### Problem details
Word for word, restate the lines of the listing from the one that holds "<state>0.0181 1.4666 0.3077" through the very last line, and nothing more.

### Material for this exercise
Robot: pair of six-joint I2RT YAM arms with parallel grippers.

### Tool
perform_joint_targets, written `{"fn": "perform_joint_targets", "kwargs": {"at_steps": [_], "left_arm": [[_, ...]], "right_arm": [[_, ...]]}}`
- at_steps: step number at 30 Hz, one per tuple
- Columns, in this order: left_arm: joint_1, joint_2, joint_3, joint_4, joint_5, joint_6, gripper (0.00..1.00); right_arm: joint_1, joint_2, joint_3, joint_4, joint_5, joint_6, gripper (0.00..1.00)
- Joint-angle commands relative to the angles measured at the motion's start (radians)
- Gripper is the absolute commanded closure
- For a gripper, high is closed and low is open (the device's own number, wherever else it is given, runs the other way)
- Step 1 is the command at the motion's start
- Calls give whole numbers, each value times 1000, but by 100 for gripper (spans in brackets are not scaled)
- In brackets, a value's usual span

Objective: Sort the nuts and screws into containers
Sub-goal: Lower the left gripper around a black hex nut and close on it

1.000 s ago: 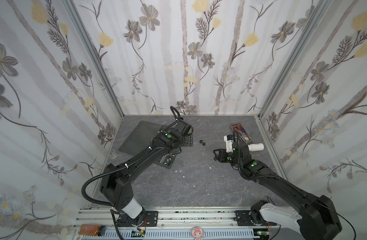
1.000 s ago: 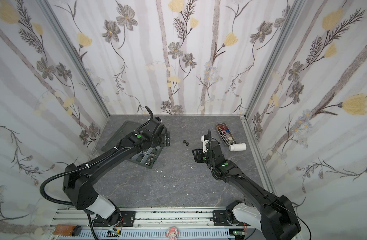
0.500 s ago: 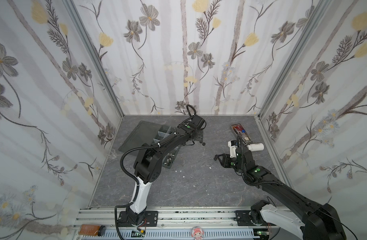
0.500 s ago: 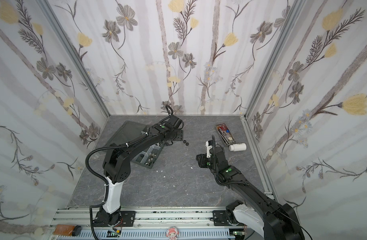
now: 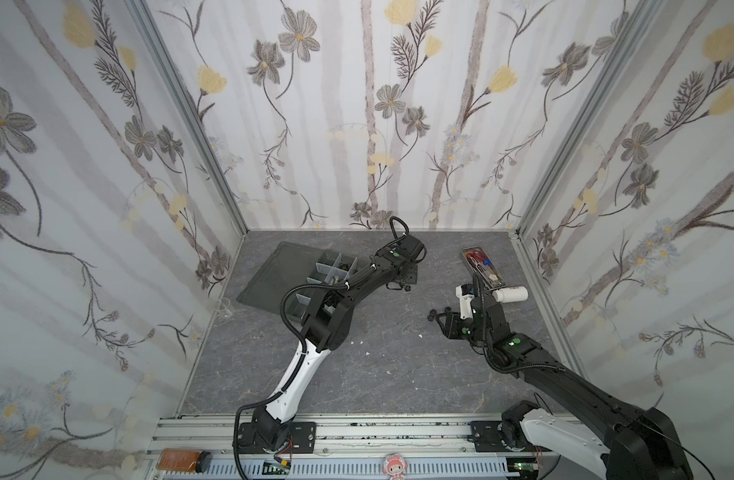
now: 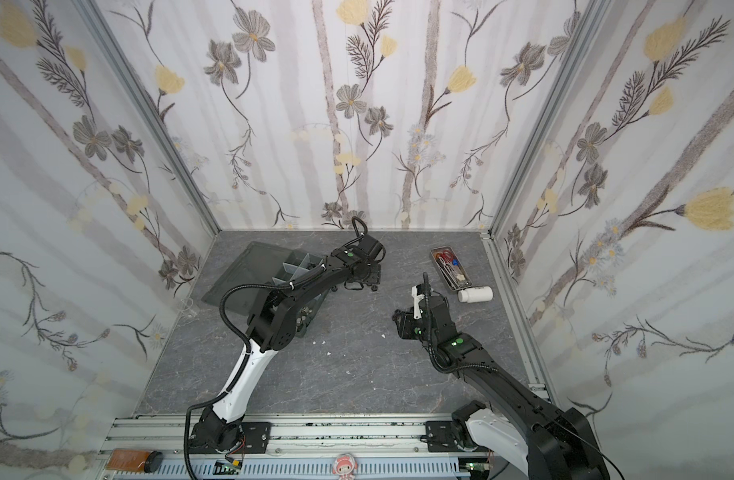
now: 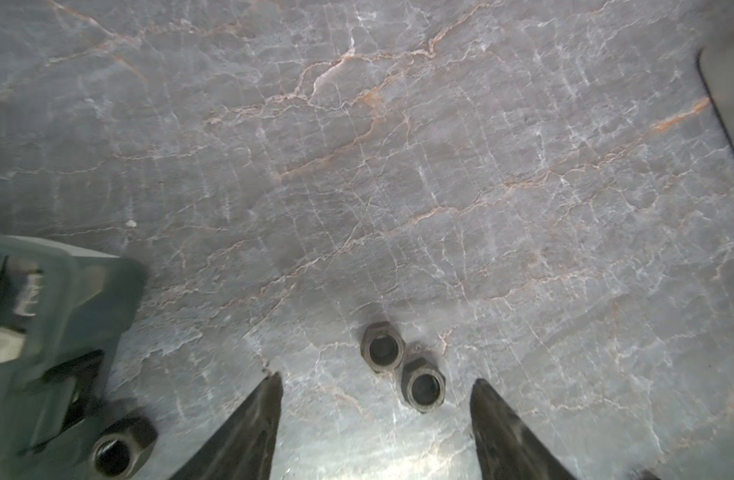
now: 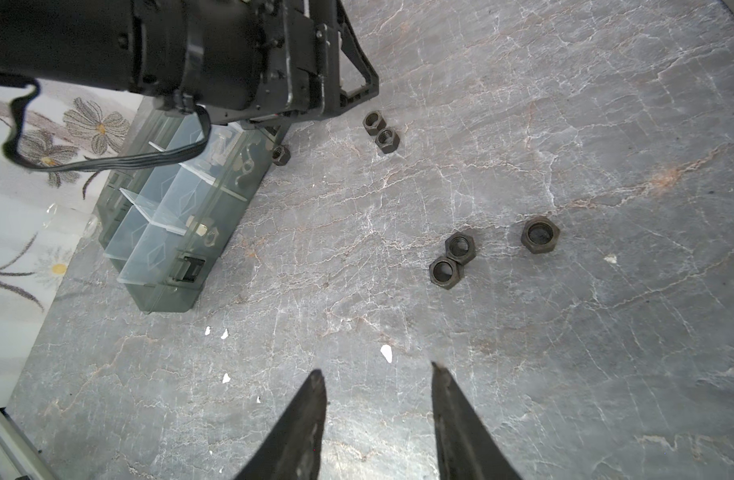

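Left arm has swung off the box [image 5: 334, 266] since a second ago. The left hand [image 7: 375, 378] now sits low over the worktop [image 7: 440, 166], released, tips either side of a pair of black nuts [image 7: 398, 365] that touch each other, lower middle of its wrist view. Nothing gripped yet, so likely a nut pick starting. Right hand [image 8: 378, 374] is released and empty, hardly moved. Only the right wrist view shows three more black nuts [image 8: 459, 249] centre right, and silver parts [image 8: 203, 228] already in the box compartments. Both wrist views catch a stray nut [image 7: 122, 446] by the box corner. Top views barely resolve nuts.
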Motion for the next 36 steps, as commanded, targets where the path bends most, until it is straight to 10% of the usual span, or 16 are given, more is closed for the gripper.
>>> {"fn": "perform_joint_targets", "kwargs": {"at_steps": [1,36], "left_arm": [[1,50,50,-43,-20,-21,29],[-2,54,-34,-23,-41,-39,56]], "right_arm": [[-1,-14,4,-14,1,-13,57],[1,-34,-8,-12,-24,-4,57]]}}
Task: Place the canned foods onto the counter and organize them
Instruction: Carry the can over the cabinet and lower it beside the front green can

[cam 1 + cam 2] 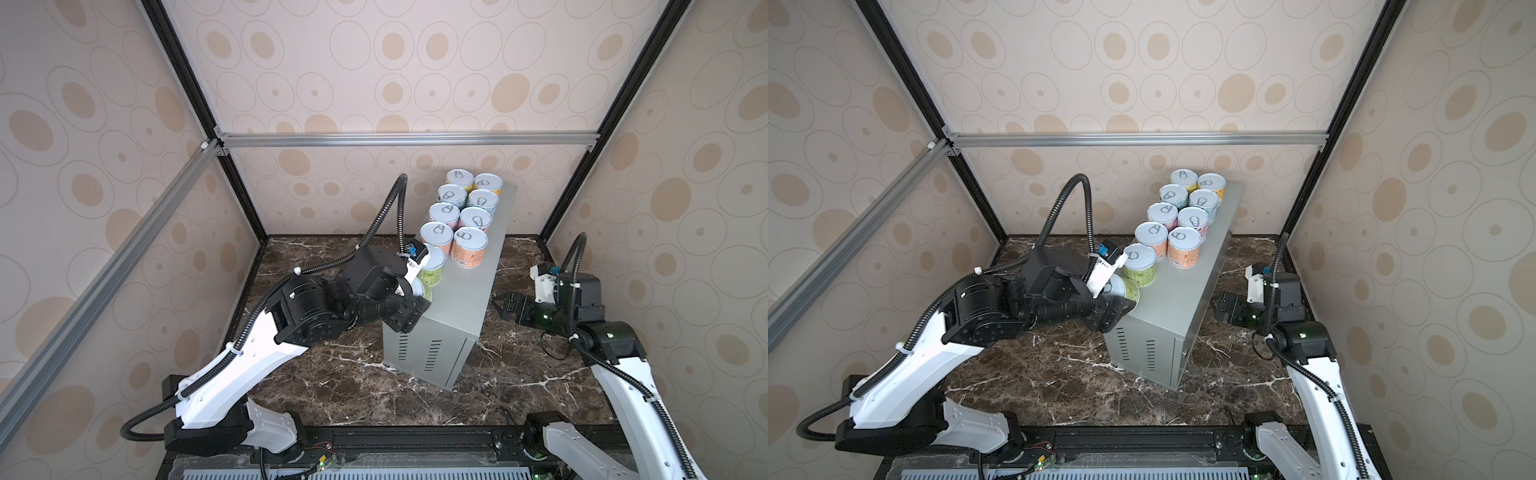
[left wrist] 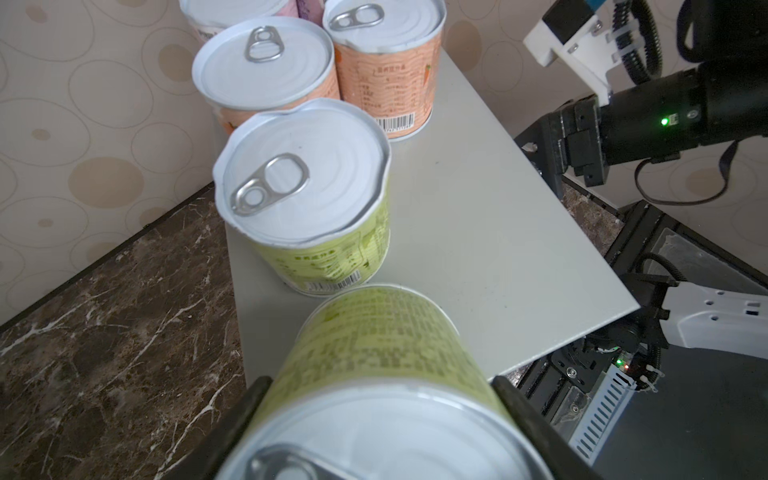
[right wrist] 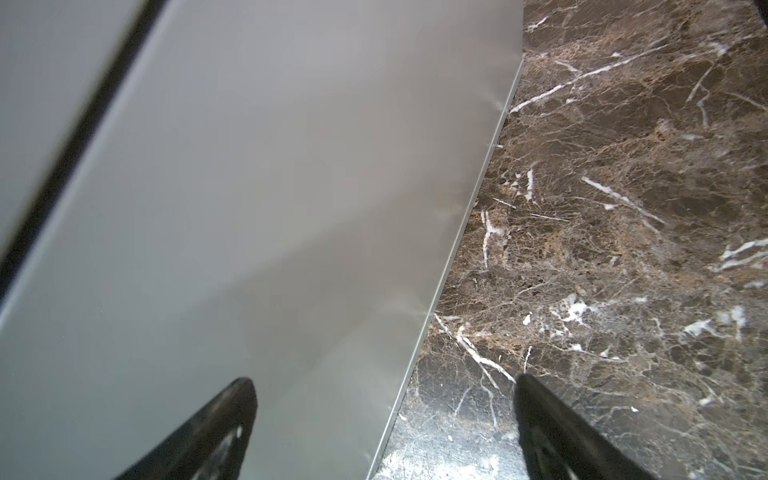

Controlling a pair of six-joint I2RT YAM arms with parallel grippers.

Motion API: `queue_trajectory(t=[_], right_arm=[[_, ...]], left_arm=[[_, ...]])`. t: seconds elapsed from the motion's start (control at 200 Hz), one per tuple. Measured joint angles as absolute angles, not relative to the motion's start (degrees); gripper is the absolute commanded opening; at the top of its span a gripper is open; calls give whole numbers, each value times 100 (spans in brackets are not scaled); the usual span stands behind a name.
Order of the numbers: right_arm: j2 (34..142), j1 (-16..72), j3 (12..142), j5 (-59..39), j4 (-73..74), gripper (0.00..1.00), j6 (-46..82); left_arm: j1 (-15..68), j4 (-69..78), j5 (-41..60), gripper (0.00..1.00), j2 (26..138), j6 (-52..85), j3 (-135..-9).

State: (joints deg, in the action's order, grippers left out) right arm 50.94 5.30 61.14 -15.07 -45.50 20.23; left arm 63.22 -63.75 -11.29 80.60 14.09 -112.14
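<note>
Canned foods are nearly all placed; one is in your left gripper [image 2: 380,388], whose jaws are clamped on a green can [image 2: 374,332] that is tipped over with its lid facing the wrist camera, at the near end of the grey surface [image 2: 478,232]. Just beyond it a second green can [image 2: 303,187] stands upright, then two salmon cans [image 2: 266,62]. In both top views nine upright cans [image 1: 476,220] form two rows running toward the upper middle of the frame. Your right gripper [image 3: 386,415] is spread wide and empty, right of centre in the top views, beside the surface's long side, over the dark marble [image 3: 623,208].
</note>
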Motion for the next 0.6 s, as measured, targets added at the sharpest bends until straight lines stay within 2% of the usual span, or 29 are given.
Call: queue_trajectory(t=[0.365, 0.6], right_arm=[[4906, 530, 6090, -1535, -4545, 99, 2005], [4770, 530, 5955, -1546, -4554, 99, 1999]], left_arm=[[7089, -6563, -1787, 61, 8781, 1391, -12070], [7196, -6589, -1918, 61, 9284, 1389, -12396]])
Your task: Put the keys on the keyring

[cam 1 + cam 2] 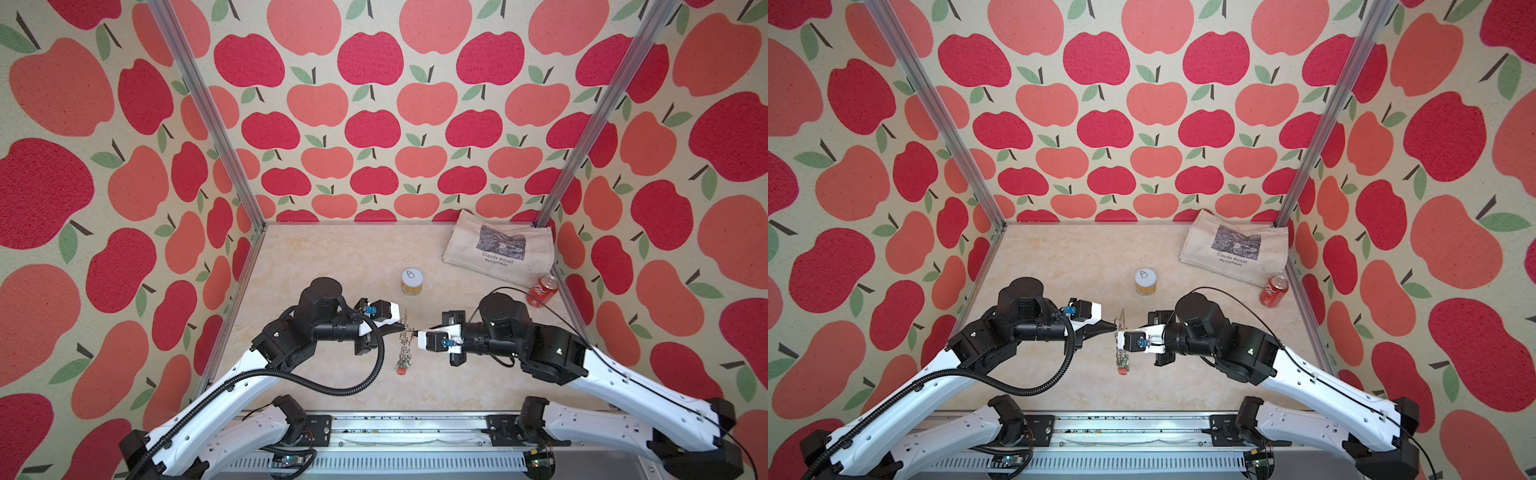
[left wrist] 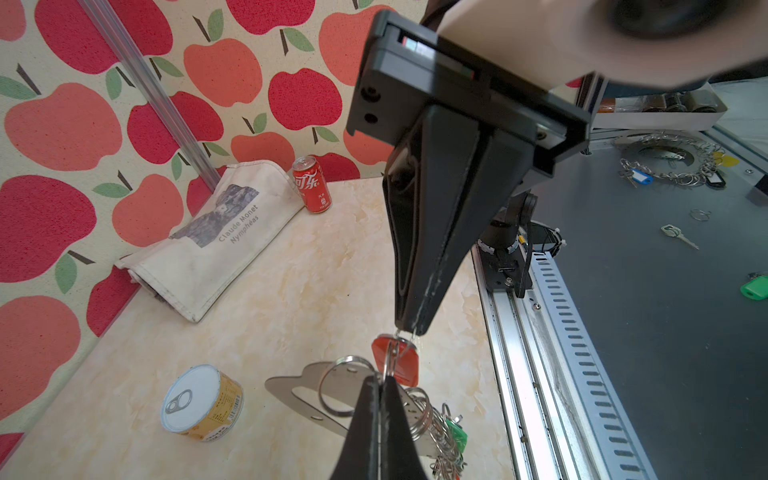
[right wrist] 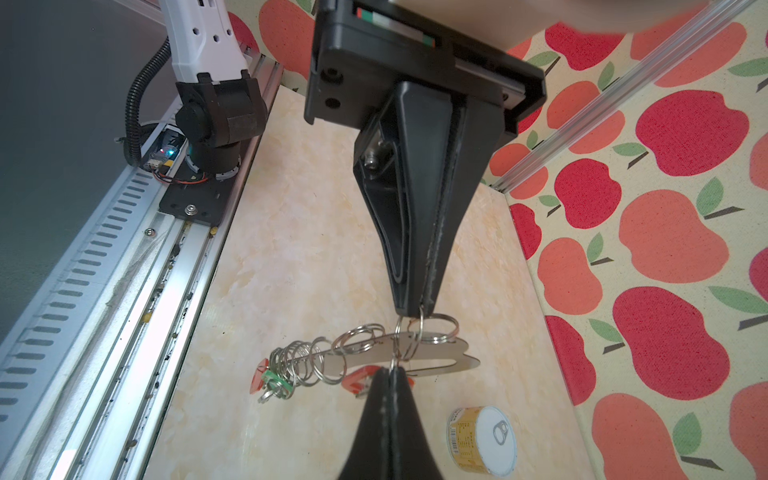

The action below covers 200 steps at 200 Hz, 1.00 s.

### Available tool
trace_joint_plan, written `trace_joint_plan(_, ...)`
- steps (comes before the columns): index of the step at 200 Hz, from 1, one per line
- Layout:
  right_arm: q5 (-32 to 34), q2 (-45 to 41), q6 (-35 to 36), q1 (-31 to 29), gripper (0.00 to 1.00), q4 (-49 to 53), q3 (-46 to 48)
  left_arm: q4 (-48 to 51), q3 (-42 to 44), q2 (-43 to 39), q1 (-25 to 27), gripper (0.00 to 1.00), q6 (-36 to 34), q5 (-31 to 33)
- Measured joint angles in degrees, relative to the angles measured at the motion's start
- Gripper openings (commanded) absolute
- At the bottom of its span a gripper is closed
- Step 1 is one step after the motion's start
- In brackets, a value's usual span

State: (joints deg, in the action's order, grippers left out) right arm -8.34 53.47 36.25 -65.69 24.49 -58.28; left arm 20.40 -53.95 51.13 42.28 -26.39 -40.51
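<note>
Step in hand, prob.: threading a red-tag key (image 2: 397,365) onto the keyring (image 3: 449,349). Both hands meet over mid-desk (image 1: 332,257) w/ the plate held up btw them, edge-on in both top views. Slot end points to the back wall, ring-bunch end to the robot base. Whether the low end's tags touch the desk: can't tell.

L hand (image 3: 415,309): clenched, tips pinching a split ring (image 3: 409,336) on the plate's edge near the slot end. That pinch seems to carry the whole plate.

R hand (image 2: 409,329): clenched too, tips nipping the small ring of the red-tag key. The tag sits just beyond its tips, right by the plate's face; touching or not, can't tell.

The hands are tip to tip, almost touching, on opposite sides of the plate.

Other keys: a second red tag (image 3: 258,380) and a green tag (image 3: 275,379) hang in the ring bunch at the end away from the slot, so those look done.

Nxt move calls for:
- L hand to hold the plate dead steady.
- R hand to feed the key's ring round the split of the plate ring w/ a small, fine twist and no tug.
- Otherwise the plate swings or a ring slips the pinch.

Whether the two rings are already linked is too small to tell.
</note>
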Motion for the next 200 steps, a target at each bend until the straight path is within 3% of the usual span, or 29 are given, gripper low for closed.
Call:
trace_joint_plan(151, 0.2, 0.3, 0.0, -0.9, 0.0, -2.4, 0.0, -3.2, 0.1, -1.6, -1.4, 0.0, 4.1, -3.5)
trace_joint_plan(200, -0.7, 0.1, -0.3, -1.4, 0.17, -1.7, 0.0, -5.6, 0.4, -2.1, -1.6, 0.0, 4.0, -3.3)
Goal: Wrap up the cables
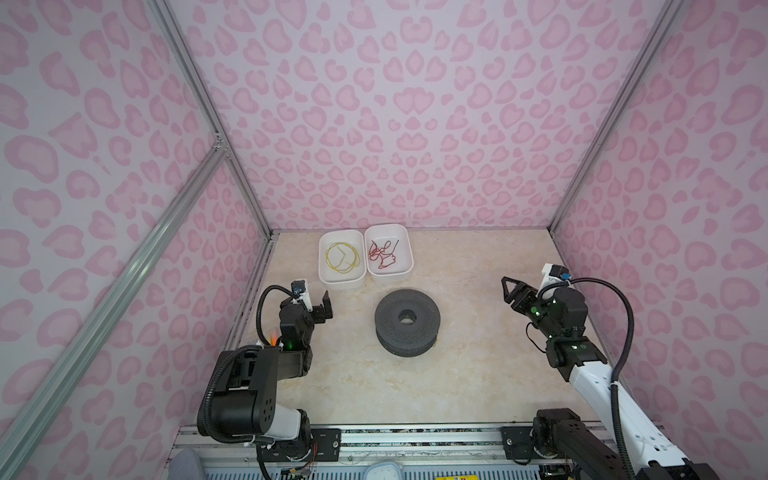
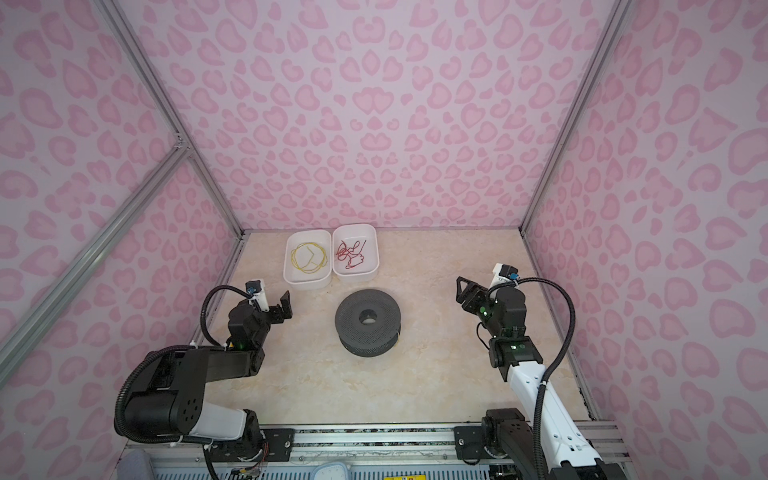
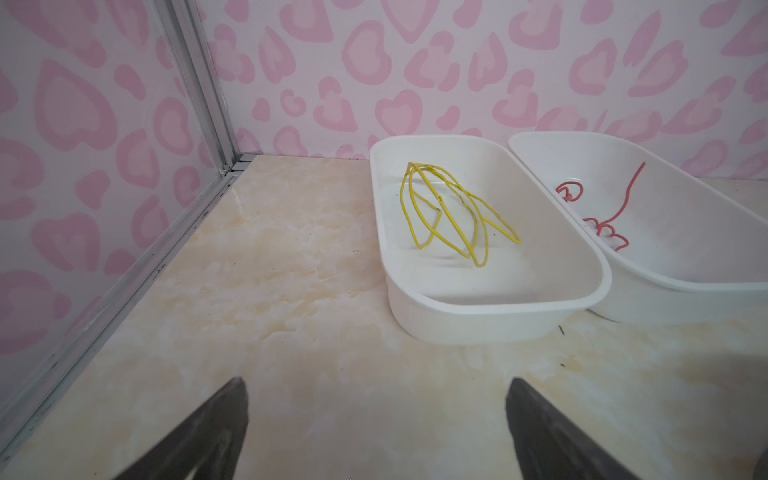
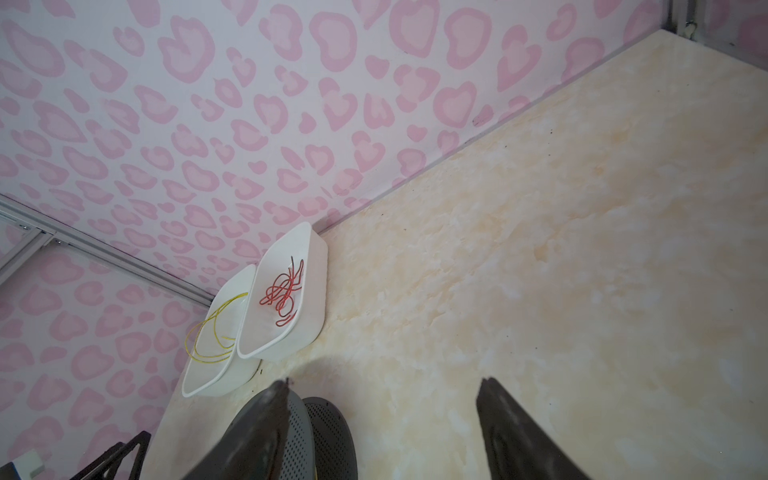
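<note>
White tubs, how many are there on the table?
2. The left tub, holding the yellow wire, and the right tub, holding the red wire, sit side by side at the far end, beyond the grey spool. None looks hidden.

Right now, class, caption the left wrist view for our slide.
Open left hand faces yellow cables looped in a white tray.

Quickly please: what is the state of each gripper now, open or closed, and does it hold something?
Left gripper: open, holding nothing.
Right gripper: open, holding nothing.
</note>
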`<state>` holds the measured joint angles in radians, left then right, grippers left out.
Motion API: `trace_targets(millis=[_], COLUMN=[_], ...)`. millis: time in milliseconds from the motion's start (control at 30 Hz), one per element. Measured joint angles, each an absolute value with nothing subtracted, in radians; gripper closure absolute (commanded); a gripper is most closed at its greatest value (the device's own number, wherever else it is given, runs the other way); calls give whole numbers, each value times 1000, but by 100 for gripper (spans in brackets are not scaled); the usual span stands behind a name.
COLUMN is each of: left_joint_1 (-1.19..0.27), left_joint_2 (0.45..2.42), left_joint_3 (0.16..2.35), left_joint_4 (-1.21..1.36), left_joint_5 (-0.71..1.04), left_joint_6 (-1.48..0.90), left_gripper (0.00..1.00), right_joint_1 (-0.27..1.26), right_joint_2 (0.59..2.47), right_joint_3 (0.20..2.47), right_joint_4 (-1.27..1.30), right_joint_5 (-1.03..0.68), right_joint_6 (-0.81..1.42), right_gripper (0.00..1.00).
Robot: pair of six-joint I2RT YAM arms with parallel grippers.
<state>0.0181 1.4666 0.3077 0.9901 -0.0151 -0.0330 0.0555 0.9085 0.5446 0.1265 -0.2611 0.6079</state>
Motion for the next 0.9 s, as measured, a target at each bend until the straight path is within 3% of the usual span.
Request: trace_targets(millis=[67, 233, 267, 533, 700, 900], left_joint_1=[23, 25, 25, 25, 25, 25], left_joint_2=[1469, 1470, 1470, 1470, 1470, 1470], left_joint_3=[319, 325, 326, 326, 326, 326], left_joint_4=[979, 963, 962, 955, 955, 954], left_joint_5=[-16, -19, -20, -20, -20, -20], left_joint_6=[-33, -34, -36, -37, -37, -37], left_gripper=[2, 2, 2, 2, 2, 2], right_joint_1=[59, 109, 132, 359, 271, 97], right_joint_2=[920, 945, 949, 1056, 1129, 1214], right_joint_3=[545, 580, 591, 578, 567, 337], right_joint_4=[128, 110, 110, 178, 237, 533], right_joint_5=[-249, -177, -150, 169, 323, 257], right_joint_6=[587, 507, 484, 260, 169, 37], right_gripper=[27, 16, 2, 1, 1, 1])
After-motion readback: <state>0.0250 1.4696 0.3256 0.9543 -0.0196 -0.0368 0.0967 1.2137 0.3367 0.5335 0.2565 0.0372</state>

### Solved problem
<state>0.0181 1.4666 0.3077 0.9901 -0.0151 -0.0330 0.0555 0.9085 0.5446 0.1265 -0.2611 0.6079</state>
Motion for the next 0.9 s, as measured, a target at each bend until the straight path is within 3% of the usual span.
Request: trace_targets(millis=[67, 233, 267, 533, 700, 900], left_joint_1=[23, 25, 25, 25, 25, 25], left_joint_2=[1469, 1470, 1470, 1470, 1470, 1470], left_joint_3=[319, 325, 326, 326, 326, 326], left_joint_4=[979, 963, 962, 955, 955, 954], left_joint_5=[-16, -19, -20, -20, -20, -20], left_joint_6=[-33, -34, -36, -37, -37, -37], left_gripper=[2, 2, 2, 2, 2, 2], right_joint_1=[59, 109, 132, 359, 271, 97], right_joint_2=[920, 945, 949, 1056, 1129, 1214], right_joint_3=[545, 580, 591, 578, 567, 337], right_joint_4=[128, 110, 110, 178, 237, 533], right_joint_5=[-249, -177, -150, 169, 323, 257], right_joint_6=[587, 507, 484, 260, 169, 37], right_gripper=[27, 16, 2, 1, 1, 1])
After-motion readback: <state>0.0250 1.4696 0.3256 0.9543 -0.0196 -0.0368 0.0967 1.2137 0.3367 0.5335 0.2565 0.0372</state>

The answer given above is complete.